In order to write the chapters on church history and on differences between churches I had to do a bit of background research, in particular about the catholic and the orthodox. Plenty of other folks knew it already, of course, but I confess that "Westminster Abbey" was just a phrase until the history sunk in a bit--repurposed; got it--borrowing sanctity; got it. Lots of details in stories had slid by me--references to usages not common in Baptist churches.
A smattering can hint at what you don't know.
It seems such impoverishment to see people so disconnected from their past. As jaed says, if you cannot even read Shakespeare in context of his time, how are you going to read Wole Soyinka in _his_ context?
I noticed early on that a temporary devotion to a subject in the humanities could make you an expert very quickly. I would talk about an historical or literary topic with a person who taught it at the college level and sense immediately that they did not know what I did.
I have acquired a certain amount of knowledge on Latin America. Similar to your experience, I have been able to take apart what lefty professors have written on Latin America, to point out facts they have neglected- if they ever knew them.

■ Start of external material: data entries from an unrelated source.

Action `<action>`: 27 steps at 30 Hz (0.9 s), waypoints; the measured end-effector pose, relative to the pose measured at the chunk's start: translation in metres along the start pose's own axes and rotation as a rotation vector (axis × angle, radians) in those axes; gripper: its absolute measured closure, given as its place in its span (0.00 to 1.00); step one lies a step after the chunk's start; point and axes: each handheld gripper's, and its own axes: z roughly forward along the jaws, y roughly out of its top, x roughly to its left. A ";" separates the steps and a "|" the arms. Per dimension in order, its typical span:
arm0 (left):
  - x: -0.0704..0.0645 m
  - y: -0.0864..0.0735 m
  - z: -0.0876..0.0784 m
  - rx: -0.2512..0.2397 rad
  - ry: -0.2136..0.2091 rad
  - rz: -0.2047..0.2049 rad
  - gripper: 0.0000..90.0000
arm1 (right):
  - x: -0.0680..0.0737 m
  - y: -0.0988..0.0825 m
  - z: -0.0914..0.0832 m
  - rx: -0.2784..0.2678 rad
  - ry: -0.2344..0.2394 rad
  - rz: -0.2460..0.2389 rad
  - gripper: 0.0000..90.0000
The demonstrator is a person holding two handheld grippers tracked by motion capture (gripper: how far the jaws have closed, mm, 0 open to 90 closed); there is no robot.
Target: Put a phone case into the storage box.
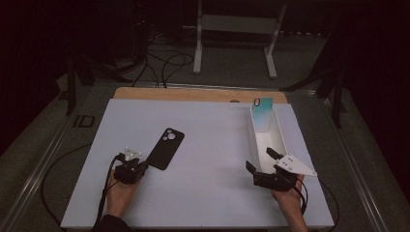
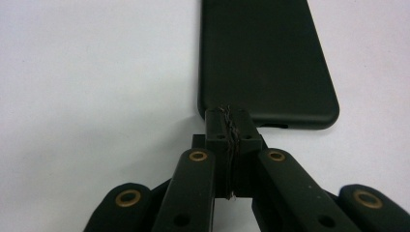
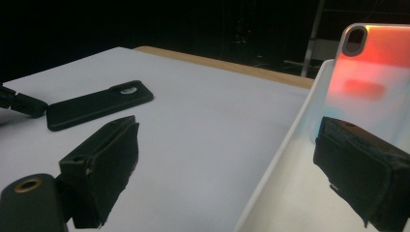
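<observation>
A black phone case [image 1: 166, 147] lies flat, back up, on the white board [image 1: 208, 145]. My left gripper [image 1: 144, 166] is shut, its tips at the case's near short edge. In the left gripper view the jaws [image 2: 228, 115] meet with nothing between them, against the rim of the case [image 2: 266, 58]. My right gripper [image 1: 261, 159] is open astride the near left wall of a long white tray [image 1: 283, 140], one jaw outside and one inside. An iridescent phone case [image 1: 262, 113] leans upright at the tray's far end. In the right gripper view the gripper [image 3: 228, 128] is empty, with that case [image 3: 372, 72] ahead.
The board lies on a wooden tabletop [image 1: 193, 94] whose strip shows at the back. Behind the table, a white metal stand [image 1: 237, 29] and dark cables [image 1: 164, 63] are on the floor. Open board surface lies between the two grippers.
</observation>
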 end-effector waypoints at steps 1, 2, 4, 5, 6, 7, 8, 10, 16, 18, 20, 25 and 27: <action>0.000 0.000 0.000 0.000 0.000 0.000 0.97 | 0.000 0.000 0.000 0.000 0.000 0.001 0.10; 0.000 0.000 -0.003 -0.007 0.017 0.003 0.95 | 0.000 0.000 0.000 0.001 0.000 -0.003 0.10; 0.001 0.000 -0.005 -0.014 0.020 0.003 0.94 | 0.000 0.000 -0.001 0.001 0.000 -0.004 0.10; 0.001 0.000 -0.005 -0.014 0.020 0.003 0.94 | 0.000 0.000 -0.001 0.002 -0.003 -0.008 0.10; 0.002 0.000 -0.013 -0.058 0.018 -0.009 0.94 | 0.000 0.000 -0.001 0.002 -0.003 -0.008 0.10; 0.003 0.000 -0.018 -0.083 0.009 -0.011 0.89 | 0.000 0.000 -0.001 0.006 -0.007 -0.012 0.10; 0.003 0.000 -0.022 -0.109 -0.002 -0.013 0.85 | 0.000 0.000 0.000 0.009 -0.007 -0.014 0.10; 0.004 -0.001 -0.033 -0.175 -0.028 0.000 0.78 | 0.000 0.000 0.000 0.011 -0.007 -0.016 0.10; 0.002 -0.006 -0.059 -0.312 -0.067 0.096 0.44 | -0.001 0.001 -0.001 0.007 0.000 -0.011 0.11; 0.004 -0.009 -0.066 -0.353 -0.078 0.093 0.31 | -0.001 0.001 -0.001 0.006 0.004 -0.010 0.11; 0.007 -0.011 -0.072 -0.379 -0.077 0.090 0.24 | -0.001 0.001 -0.001 0.006 0.007 -0.012 0.11; 0.011 -0.016 -0.085 -0.422 -0.091 0.124 0.13 | -0.002 0.002 0.000 0.013 0.006 -0.007 0.11; 0.012 -0.018 -0.087 -0.424 -0.098 0.136 0.08 | -0.002 0.003 0.000 0.009 0.008 -0.004 0.11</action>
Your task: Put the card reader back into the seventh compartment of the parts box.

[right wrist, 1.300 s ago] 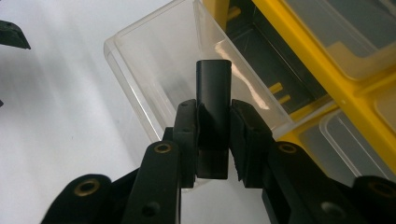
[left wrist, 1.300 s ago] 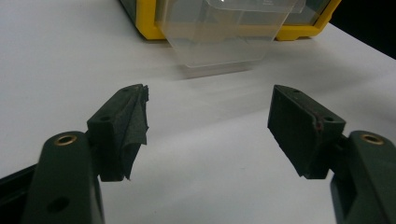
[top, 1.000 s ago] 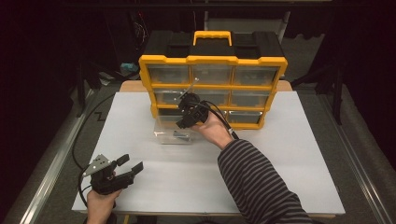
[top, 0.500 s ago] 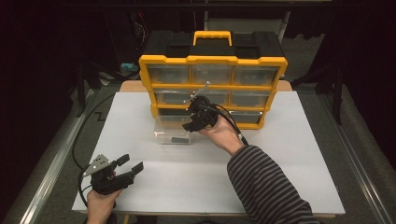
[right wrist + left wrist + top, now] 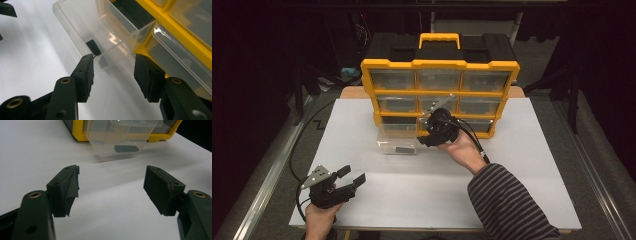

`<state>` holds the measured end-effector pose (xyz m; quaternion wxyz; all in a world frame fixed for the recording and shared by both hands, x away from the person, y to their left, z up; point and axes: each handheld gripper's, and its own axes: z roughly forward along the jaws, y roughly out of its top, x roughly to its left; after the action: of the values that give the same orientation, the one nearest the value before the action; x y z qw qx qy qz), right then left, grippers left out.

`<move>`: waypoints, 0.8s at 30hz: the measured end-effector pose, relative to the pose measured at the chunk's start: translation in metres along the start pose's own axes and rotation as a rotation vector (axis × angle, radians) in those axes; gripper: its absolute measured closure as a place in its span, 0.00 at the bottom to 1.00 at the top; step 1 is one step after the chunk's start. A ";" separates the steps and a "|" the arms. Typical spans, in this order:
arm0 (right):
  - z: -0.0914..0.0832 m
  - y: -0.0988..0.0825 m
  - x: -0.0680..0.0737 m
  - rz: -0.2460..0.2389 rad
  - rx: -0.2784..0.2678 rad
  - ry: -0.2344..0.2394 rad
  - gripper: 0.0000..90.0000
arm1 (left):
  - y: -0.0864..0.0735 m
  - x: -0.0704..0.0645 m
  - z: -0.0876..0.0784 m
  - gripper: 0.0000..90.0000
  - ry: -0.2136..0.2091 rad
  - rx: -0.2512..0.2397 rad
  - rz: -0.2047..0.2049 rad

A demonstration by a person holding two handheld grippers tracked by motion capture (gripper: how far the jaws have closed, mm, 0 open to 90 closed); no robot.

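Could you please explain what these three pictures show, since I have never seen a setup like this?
A person sits at a white table and holds a two-jaw gripper in each hand. One camera looks down from above; the other two ride on the grippers and look along their black jaws. A yellow drawer cabinet stands at the back, and a clear drawer with a small dark piece inside is pulled out. The left gripper rests open near the front. The right gripper has just been opening beside the drawer and holds nothing.
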<state>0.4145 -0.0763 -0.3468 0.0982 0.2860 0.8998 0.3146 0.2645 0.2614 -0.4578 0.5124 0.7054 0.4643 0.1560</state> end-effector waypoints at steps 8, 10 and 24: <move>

I have recently been reading a book by the Chilean exile Ariel Dorfman, whose literary output and op-eds for the last 40 years have focused on what harm Pinochet did to Chile and to Dorfman's lefty dreams.[He was a red diaper baby, it turns out.His parents named him Vladmiro. His father was a UN bureaucrat based in NYC who got booted out of the US for lending too much support to US Reds who were under surveillance around the time of the Rosenberg executions.] I FINALLY found a passage where Dorfman acknowledged that no, Allende's coalition did not have the support of the majority and that this lack of majority support was crucial in the decision to stage a coup: "We could blame the CIA...the military, all we wanted but they would never have prevailed if we had been able to get the majority of Chileans behind our reforms."